WHAT YOU HAVE TO DO: Starting at the line that contains "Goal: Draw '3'", return every line down to the end of the records below, exactly as written.

Collection entries:
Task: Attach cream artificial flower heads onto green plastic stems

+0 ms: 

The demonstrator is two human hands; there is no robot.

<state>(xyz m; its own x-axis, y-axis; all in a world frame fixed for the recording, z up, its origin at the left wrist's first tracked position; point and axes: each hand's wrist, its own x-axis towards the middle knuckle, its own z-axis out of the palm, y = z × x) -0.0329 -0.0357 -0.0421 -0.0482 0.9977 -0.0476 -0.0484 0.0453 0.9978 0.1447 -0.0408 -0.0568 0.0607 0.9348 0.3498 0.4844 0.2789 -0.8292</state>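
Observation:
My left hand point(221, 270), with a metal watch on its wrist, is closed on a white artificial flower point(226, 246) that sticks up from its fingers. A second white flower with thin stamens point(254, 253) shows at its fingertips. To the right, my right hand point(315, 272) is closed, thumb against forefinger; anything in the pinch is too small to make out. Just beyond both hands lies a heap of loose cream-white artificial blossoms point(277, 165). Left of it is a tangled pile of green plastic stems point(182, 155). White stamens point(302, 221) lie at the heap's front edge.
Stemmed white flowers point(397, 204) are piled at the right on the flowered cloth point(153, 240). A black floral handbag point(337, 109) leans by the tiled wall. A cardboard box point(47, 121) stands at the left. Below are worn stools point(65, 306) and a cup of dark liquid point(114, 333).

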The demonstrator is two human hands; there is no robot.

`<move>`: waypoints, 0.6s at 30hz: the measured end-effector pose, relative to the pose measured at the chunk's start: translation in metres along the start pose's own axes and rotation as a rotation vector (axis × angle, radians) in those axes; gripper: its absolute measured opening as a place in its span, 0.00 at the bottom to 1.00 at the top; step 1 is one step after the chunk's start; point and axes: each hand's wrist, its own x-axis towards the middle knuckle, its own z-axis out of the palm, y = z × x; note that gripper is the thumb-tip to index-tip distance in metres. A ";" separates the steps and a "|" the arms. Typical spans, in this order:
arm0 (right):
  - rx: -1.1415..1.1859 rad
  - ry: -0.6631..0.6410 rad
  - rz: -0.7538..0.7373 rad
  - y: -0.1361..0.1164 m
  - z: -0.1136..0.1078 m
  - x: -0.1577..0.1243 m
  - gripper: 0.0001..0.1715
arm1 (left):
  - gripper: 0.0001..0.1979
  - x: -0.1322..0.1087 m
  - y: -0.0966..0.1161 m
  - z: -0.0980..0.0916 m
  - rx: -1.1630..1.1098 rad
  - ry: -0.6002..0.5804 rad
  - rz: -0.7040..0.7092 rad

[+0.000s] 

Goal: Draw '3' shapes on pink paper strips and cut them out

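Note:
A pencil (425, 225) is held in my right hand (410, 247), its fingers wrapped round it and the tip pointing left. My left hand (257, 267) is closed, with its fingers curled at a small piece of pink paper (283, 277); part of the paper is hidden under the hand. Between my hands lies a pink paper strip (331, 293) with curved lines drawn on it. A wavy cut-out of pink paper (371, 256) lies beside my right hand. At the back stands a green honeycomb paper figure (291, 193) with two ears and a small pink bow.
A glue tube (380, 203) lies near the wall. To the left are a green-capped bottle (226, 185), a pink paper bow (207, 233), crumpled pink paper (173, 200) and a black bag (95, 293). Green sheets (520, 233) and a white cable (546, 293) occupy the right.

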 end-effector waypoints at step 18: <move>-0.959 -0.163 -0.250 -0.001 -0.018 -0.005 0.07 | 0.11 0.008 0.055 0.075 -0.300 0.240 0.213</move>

ANSWER:
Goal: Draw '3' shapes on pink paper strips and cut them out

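Note:
A pencil (425, 225) is held in my right hand (410, 247), its fingers wrapped round it and the tip pointing left. My left hand (257, 267) is closed, with its fingers curled at a small piece of pink paper (283, 277); part of the paper is hidden under the hand. Between my hands lies a pink paper strip (331, 293) with curved lines drawn on it. A wavy cut-out of pink paper (371, 256) lies beside my right hand. At the back stands a green honeycomb paper figure (291, 193) with two ears and a small pink bow.
A glue tube (380, 203) lies near the wall. To the left are a green-capped bottle (226, 185), a pink paper bow (207, 233), crumpled pink paper (173, 200) and a black bag (95, 293). Green sheets (520, 233) and a white cable (546, 293) occupy the right.
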
 end-effector waypoints at step 18: <move>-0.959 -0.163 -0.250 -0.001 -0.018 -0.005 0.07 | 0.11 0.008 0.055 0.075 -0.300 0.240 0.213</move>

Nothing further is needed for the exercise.